### Task statement
Copy out each line of the material in which the word "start" appears.
Data section: Begin
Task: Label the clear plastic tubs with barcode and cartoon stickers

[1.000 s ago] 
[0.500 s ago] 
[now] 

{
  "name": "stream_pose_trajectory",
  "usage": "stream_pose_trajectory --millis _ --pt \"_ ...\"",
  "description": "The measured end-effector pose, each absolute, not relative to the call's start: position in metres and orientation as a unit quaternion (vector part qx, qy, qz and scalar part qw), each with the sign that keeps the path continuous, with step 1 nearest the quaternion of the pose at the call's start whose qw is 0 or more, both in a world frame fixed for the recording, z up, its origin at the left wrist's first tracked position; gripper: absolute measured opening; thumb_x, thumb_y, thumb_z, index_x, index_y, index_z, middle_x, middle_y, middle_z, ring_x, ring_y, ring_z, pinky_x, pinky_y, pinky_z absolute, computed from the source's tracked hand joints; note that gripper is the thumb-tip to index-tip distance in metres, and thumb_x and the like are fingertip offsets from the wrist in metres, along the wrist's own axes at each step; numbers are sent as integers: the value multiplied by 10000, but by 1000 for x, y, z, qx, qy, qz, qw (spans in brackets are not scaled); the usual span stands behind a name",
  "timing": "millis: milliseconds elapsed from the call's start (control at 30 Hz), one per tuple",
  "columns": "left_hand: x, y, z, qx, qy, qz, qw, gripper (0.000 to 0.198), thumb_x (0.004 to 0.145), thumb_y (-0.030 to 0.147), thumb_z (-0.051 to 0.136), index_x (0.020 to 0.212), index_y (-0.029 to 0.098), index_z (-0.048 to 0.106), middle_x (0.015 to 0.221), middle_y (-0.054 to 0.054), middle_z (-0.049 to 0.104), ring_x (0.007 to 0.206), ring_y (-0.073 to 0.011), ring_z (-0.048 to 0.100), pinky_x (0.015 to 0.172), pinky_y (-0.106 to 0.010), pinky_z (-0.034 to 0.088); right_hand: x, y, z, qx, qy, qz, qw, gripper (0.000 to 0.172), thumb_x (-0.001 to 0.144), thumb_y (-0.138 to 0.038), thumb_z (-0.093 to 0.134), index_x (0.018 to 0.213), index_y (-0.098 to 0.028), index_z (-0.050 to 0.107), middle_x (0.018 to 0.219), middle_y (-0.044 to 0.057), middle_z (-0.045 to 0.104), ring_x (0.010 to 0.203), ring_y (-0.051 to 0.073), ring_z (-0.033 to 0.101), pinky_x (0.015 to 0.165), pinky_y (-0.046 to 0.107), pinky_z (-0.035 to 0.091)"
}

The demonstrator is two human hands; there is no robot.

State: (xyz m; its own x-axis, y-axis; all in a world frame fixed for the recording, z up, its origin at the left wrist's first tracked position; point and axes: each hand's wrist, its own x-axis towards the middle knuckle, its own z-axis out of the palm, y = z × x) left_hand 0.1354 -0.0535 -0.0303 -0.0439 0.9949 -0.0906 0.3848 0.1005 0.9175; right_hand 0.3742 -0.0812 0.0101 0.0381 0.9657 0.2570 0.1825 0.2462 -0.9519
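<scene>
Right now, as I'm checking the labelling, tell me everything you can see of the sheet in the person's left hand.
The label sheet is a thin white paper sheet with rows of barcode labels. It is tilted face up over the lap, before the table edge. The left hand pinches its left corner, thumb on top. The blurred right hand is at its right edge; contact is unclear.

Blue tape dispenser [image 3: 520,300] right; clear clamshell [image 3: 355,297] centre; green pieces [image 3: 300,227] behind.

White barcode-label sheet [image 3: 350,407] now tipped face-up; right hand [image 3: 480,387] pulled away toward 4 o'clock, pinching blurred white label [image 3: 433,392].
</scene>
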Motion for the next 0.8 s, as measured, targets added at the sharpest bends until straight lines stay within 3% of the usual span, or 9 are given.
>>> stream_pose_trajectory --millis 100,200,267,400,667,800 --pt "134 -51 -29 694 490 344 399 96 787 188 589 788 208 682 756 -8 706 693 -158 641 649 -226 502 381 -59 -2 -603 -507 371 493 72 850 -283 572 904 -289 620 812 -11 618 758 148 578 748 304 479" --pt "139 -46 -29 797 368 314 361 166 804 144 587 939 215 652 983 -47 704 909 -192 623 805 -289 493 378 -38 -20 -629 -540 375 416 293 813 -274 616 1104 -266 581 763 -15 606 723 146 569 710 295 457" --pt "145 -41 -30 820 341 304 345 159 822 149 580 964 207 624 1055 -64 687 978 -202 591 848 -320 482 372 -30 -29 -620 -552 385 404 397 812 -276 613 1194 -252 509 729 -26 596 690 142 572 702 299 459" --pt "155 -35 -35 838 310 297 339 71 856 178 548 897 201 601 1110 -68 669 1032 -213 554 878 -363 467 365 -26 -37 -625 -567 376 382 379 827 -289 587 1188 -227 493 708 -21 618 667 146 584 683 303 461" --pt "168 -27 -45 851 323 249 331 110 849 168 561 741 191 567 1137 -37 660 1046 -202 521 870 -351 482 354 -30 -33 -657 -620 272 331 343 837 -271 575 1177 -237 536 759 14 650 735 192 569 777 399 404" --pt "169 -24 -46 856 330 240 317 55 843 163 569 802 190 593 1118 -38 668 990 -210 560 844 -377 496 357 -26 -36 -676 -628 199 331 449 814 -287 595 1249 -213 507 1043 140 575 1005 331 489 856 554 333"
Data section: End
### Response to the task
  "description": "The measured end-effector pose, each absolute, not relative to the call's start: position in metres and orientation as a unit quaternion (vector part qx, qy, qz and scalar part qw), each with the sign that keeps the path continuous, with step 1 nearest the quaternion of the pose at the call's start whose qw is 0 or more, both in a world frame fixed for the recording, z up, its origin at the left wrist's first tracked position; gripper: absolute measured opening; thumb_x, thumb_y, thumb_z, index_x, index_y, index_z, middle_x, middle_y, middle_z, ring_x, ring_y, ring_z, pinky_x, pinky_y, pinky_z absolute, computed from the source's tracked hand joints; note that gripper is the thumb-tip to index-tip distance in metres, and thumb_x and the like are fingertip offsets from the wrist in metres, along the wrist's own axes at each step; numbers are sent as integers: the value multiplied by 10000, but by 1000 for x, y, z, qx, qy, qz, qw (spans in brackets are not scaled); the usual span stands behind a name",
  "timing": "millis: milliseconds elapsed from the call's start (control at 30 Hz), one per tuple",

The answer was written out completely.